* [WHAT THE EXERCISE ASKS] Return, exactly and in full, the lines of the records below starting at the one with "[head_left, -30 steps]" and ending at the one with "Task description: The", and no other lines.

### DATA SUPPLIED ###

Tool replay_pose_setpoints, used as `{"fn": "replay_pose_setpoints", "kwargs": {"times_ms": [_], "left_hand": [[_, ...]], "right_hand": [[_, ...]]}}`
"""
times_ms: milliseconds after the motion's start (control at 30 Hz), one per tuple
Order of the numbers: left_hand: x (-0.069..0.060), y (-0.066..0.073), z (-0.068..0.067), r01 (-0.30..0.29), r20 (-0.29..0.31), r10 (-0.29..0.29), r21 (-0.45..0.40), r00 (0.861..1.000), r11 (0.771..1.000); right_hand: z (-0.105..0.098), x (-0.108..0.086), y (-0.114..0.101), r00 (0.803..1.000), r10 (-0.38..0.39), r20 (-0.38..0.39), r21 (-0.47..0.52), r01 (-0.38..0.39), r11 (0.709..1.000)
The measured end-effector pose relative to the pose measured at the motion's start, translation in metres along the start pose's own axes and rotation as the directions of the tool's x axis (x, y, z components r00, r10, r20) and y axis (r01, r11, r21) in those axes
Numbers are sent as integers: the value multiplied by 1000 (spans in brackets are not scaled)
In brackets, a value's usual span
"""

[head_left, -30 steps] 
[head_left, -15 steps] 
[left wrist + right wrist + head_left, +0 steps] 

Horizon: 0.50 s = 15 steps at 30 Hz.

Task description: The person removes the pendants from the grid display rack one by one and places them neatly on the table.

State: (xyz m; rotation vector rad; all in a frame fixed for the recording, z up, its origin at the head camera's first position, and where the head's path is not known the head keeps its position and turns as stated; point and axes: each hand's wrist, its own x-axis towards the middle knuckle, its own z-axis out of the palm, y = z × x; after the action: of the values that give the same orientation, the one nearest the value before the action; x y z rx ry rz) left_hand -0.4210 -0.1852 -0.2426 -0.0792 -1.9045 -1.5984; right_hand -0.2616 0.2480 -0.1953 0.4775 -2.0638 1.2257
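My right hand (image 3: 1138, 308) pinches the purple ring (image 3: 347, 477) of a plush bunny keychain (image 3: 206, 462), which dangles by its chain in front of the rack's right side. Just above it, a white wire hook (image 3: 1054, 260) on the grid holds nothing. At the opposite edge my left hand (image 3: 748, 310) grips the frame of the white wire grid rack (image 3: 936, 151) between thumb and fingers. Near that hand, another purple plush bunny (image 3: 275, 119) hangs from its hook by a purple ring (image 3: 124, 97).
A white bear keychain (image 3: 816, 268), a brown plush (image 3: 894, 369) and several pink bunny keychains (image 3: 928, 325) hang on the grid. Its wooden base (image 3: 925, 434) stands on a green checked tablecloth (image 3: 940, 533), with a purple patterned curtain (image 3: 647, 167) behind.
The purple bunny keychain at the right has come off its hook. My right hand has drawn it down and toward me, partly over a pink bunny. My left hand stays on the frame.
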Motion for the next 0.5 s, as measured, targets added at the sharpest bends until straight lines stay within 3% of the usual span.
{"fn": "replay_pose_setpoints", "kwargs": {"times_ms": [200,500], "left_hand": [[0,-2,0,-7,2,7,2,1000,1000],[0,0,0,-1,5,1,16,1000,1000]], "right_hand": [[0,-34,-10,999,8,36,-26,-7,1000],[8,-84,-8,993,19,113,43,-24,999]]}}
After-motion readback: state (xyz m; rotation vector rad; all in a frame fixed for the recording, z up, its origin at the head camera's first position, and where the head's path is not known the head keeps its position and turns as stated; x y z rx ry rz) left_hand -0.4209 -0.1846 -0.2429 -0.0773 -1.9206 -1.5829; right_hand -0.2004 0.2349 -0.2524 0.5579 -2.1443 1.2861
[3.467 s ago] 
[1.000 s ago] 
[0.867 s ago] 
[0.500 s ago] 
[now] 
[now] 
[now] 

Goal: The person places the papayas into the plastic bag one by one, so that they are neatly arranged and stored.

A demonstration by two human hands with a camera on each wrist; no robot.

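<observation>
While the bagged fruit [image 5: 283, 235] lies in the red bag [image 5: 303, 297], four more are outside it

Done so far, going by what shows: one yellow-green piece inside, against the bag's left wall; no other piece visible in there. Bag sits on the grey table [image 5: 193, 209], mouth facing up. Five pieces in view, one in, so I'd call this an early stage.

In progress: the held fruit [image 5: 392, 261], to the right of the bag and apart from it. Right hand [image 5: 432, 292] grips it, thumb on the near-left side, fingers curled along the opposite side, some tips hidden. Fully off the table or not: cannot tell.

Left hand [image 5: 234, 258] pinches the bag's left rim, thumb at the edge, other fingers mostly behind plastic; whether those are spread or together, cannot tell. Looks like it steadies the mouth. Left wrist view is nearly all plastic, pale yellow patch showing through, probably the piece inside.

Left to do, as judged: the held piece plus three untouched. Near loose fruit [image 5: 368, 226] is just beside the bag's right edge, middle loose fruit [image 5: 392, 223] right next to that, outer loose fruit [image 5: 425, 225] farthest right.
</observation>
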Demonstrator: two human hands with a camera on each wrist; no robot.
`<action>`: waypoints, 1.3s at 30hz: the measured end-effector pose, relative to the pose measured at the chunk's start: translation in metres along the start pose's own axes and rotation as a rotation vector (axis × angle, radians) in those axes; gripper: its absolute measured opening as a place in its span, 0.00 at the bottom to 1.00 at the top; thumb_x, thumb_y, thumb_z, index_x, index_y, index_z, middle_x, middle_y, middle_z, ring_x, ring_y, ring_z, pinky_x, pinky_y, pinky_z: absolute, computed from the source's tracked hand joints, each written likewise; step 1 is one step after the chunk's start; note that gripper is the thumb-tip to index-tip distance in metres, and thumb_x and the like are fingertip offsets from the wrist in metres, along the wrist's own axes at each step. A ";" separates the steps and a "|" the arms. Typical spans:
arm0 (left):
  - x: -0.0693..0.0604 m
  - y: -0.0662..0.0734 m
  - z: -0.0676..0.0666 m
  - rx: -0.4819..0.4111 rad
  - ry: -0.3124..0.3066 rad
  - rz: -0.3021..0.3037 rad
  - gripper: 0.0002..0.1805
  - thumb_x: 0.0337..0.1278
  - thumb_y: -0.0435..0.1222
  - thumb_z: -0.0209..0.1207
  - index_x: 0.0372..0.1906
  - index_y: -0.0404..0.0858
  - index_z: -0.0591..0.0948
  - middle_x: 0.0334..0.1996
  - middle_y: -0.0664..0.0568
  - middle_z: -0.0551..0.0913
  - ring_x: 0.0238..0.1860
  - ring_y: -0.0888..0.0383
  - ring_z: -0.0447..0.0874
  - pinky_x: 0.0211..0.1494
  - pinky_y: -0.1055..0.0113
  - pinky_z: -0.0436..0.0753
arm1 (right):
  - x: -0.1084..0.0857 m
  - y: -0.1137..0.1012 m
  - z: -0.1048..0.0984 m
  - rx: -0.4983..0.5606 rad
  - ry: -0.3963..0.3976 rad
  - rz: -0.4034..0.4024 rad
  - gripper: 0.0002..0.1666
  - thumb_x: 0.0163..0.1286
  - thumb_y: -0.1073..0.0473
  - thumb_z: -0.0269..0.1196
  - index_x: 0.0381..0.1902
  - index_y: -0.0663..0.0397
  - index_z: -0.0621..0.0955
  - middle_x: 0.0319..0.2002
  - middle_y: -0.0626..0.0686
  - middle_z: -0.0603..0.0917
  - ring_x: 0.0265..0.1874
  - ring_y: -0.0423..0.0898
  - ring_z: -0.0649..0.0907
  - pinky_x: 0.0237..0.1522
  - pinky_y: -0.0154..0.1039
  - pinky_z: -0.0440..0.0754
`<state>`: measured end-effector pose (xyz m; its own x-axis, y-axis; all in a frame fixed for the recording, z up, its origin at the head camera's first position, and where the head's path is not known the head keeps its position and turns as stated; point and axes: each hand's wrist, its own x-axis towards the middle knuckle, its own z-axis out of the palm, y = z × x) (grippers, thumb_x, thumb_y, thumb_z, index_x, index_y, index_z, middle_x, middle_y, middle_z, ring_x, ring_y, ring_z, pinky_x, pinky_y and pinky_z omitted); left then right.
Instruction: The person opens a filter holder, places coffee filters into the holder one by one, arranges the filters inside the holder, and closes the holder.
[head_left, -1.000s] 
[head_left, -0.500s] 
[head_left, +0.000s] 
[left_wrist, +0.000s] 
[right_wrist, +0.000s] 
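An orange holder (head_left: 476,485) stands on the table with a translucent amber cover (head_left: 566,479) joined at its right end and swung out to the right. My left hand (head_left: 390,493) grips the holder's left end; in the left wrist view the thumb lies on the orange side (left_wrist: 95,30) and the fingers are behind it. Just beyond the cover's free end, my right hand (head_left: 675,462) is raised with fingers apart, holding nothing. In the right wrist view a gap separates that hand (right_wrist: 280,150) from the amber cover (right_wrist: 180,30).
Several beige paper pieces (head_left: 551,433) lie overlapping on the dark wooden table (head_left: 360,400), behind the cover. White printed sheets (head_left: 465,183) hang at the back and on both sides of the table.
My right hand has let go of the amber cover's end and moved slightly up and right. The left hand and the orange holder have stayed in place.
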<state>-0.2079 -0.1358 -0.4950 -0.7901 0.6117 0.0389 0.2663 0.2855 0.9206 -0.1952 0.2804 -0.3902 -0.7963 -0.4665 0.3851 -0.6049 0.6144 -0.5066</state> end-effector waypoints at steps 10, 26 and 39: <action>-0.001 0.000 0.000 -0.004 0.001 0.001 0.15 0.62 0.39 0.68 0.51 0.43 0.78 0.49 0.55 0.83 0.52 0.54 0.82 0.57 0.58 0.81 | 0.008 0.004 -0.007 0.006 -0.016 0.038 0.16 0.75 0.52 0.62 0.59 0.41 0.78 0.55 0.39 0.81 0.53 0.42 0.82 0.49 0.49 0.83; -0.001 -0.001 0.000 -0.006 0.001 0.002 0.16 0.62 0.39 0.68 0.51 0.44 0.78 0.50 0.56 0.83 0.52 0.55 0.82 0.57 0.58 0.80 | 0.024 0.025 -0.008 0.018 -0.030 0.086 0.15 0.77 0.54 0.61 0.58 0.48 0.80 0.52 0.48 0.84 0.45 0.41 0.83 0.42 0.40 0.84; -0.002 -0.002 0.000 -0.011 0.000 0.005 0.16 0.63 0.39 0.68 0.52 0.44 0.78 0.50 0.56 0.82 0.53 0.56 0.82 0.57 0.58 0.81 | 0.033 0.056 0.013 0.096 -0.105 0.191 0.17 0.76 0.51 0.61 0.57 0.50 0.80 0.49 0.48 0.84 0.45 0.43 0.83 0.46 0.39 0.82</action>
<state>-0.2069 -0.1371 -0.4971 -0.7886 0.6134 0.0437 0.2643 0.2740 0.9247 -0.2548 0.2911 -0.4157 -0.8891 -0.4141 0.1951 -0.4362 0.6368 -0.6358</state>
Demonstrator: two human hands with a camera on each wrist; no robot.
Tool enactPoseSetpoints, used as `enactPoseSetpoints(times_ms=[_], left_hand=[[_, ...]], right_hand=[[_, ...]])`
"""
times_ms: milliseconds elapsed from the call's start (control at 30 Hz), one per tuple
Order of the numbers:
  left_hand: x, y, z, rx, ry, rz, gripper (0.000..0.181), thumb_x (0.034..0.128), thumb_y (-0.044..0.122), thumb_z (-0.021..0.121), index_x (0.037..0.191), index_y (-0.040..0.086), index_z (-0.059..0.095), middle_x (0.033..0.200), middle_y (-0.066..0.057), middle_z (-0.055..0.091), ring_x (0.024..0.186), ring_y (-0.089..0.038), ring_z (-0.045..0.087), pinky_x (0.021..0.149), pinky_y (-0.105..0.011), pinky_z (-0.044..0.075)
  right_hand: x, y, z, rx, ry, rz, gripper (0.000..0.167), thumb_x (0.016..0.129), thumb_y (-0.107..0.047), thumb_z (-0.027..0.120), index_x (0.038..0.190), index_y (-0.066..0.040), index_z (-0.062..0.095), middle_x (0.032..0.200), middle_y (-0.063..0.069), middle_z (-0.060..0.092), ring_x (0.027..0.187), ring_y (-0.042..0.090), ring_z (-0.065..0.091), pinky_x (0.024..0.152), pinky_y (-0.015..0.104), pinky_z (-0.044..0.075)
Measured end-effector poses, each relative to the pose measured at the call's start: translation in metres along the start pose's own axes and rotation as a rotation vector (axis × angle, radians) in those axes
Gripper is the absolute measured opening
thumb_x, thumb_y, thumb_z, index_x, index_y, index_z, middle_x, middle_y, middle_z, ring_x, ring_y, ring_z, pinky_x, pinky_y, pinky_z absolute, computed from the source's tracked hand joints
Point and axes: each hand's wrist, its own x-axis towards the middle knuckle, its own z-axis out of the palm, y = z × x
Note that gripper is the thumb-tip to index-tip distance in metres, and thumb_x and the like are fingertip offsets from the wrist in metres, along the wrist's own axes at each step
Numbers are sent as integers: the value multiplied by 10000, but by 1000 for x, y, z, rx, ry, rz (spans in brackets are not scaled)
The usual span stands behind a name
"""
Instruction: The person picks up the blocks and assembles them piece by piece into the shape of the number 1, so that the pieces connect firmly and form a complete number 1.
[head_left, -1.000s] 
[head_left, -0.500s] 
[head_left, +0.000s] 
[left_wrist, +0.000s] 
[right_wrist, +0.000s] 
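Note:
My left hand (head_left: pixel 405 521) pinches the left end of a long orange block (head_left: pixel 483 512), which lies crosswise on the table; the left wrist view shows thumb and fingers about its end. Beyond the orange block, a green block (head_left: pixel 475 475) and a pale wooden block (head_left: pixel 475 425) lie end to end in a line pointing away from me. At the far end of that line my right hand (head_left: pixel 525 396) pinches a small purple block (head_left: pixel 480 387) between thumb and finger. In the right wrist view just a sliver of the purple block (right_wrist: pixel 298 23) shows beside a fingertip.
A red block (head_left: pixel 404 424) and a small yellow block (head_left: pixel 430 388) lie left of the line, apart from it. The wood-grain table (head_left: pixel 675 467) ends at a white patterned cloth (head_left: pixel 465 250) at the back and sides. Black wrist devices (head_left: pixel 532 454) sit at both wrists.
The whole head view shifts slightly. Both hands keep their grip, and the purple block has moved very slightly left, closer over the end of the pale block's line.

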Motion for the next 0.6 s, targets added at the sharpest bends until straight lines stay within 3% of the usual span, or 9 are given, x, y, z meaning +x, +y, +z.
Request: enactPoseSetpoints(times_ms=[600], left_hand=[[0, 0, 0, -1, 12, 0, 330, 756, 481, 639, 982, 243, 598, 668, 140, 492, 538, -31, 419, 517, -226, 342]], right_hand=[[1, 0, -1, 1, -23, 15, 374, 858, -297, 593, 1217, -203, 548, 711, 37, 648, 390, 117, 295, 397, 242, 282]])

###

* [REPLY]
[head_left, -30 steps] 
[head_left, -15 steps] 
[left wrist + right wrist + head_left, +0 steps] 

Horizon: 0.50 s = 15 steps at 30 Hz.

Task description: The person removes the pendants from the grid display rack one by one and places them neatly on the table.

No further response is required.